Wolibórz 2011
Kolejna wyprawa - kierunek południowy zachód - Wolibórz. Znów, oszukując trochę czas, wyjechaliśmy po południu, by kolejny dzień zacząć już na miejscu, w wycieczkowym nastroju. Podróż odbyła się z małymi przygodami. Kiedy już zjechaliśmy z autostrady, okazało się, że polskie drogi już nie są takie piękne. Szczególnie, kiedy zapada ciemność i dziur w drogach nie rekompensuje widok za oknem. Gdzieś po drodze, bardziej bliżej celu niż dalej dopadła nas burza. Pierwszy raz mieliśmy okazję omijać gałęzie spadające nam pod koła. Strach jechać i strach się zatrzymać – poziom adrenaliny u nas wszystkich sięgnął zenitu.

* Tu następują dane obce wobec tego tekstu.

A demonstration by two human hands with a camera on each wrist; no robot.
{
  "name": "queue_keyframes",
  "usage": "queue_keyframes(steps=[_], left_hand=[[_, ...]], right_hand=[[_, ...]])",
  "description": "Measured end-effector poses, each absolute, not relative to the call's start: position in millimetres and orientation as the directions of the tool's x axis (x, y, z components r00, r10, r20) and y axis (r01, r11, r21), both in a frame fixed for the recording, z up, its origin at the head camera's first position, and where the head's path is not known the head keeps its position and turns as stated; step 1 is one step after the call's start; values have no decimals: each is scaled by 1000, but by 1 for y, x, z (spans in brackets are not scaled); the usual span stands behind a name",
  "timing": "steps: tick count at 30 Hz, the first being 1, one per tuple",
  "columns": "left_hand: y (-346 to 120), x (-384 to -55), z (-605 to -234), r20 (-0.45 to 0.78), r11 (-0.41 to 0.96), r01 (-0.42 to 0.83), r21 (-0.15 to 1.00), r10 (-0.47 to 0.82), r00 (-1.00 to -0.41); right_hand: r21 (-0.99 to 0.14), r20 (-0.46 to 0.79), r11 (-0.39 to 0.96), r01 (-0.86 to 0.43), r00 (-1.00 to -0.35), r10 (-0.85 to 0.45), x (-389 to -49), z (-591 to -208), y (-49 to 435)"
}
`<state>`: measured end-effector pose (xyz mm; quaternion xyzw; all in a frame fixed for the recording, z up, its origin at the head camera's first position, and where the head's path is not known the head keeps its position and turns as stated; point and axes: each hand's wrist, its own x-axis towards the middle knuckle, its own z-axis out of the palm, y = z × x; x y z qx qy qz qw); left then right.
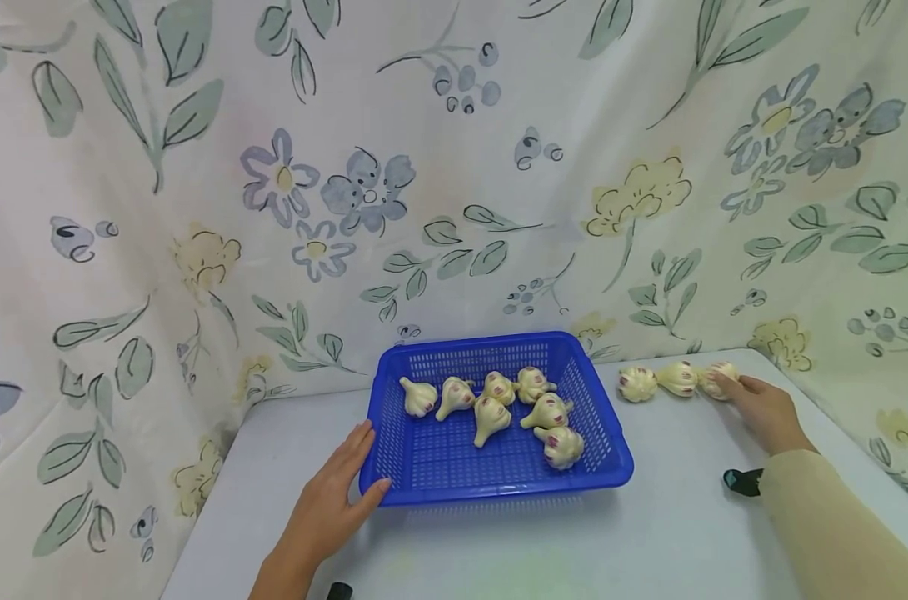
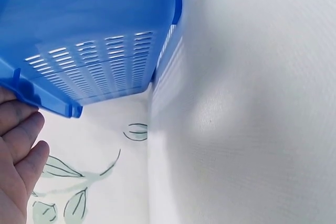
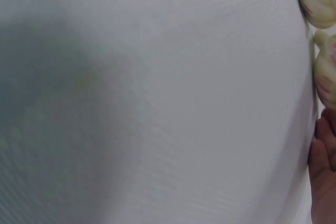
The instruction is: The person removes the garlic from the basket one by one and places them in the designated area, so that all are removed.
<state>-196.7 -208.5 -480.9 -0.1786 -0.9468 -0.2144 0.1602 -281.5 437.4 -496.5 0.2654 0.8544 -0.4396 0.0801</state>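
Observation:
A blue plastic basket (image 1: pixel 499 493) with slotted walls holds several garlic bulbs (image 1: pixel 492 421), white with purple marks. At its left side is my left hand (image 1: pixel 326 492), fingers along the rim and thumb on the front left corner. Seen from the left wrist, the fingers (image 2: pixel 21 124) lie fairly straight against the underside of the rim. To the right of the basket, three more bulbs lie in a row on the table. My right hand (image 1: pixel 770 414) pinches the rightmost garlic bulb (image 1: pixel 716 380) between thumb and fingers. The right wrist view catches only part of that hand (image 3: pixel 325 166), beside a bulb.
The white-covered table (image 1: pixel 671 533) runs back to a floral curtain (image 1: pixel 454 167), which hangs close behind the basket and along both sides. A dark strap end (image 1: pixel 740 482) shows by the right sleeve (image 1: pixel 829 517). Another small black piece (image 1: pixel 339 591) shows near the left wrist.

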Motion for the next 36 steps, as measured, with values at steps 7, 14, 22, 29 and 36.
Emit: queue_keyframes(steps=[7,14,22,29,36], left_hand=[[-208,-197,-482,377,844,402,355,265,-888],[-208,-197,-481,364,846,386,368,250,-897],[-207,-196,-480,359,849,374,373,240,-902],[-206,-196,-480,365,850,376,370,239,-900],[-206,-196,-478,343,848,368,381,240,-908]], right_hand=[[-723,-366,448,527,-841,399,-283,-498,438],[-711,-366,468,524,-845,390,-284,-498,439],[-700,-367,497,513,-856,365,-286,-497,443],[-695,-366,499,518,-852,375,-284,-499,441],[-689,-375,491,534,-841,389,-284,-498,441]])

Ponieważ przyjechaliśmy już późno w nocy, a gospodarz był na tyle miły, że zostawił nam uchyloną bramę i namiary na "ukryty" klucz otwierający drzwi wejściowe do budynku. To czekało nas jeszcze jedno wyzwanie: po ciemku odszukanie klucza, a potem odszukanie prysznica w Starym Dworze (a mały nie jest) - jak mawia klasyk: prysznic był bezcenny.
Następnego dnia mieliśmy okazję dokładnie obejrzeć sobie miejsce, do którego przybyliśmy – camping „Leśny Dwór”. Właściciele bardzo się starają, by umilić przyjezdnym pobyt. Wyrównany poziom, miejsca ułożone kaskadowo. Mały placyk zabaw dla dzieci i duże łazienki (jedyny minus, że w piwnicy dużego pałacyku, trudne do zagrzania powietrza).
Po ustawieniu przyczepki w „najwłaściwszym z możliwych miejsc” i rozłożeniu namiotu (celem wyrównania temperatur wewnętrze-zewnętrze) postanowiliśmy odwiedzić „SKANSEN - MINI-ZOO” w Wambierzycach. W czasie drogi nasza córa Eda, zafascynowaną sakralną zabudową, urozmaicała nam czas, wołając z przejęciem (kiedy mijaliśmy jakiś obiekt z wieżami); Iga, bim-bom, jobać!
Skansen robi wrażenie. Jest to miejsce - stworzone siłami właściciela - w którym zgromadzone są różne sprzęty domowego użytku, przedmioty dawniej używane, monety mające wartość kolekcjonerską – wszystko w dużych ilościach. Kolejne wystawy odwiedza się, przechodząc od budynku do budynku. Miedzy nimi stoją maszyny i urządzenia, dawniej używane przez rolników i wiejskie gospodynie. Z tyłu, za głównymi zabudowaniami, funkcjonuje mini-zoo, mieszkają tu zwierzęta leśne, domowe a nawet strusie. Duża atrakcja dla dzieci.
Pogoda, mimo samej końcówki czerwca, niestety nas nie rozpieszczała.
W kolejnym dniu mieliśmy zaplanowaną wycieczkę do „Skalnego Miasta” w Czechach. Niestety spacer nie był zbyt udany, bo i temperatura nie taka, i pogoda „płacząca” - obiad też mieliśmy przymusowy, bo trzeba się było schronić przed ulewą i nagłą burzą. Miejsce godne polecenia, bo nawet przy nastrojach z „nosem na kwintę” widać było niezwykłą siłę natury, która akurat tutaj postanowiła stworzyć bajkową scenerię ze skał i roślin.
Trzeciego dnia wybraliśmy się do Kopalni Złota w Złotym Stoku. Po posileniu brzuszków wyruszyliśmy na wyprawę po odkrycie drogocennego kruszcu – znów duża frajda dla dzieciaków. W drodze powrotnej zajrzeliśmy do Twierdzy w Srebrnej Górze i już nieco zmęczeni i zmarznięci, wróciliśmy na camping.
Ostatni dzień pobytu postanowiliśmy wykorzystać na zwiedzanie atrakcji Kudowy Zdroju: Muzeum Zabawek i Kaplicy Czaszek.
Zmęczeni, ale zadowoleni, że kolejny raz udało nam się sporo zobaczyć, wróciliśmy do domu.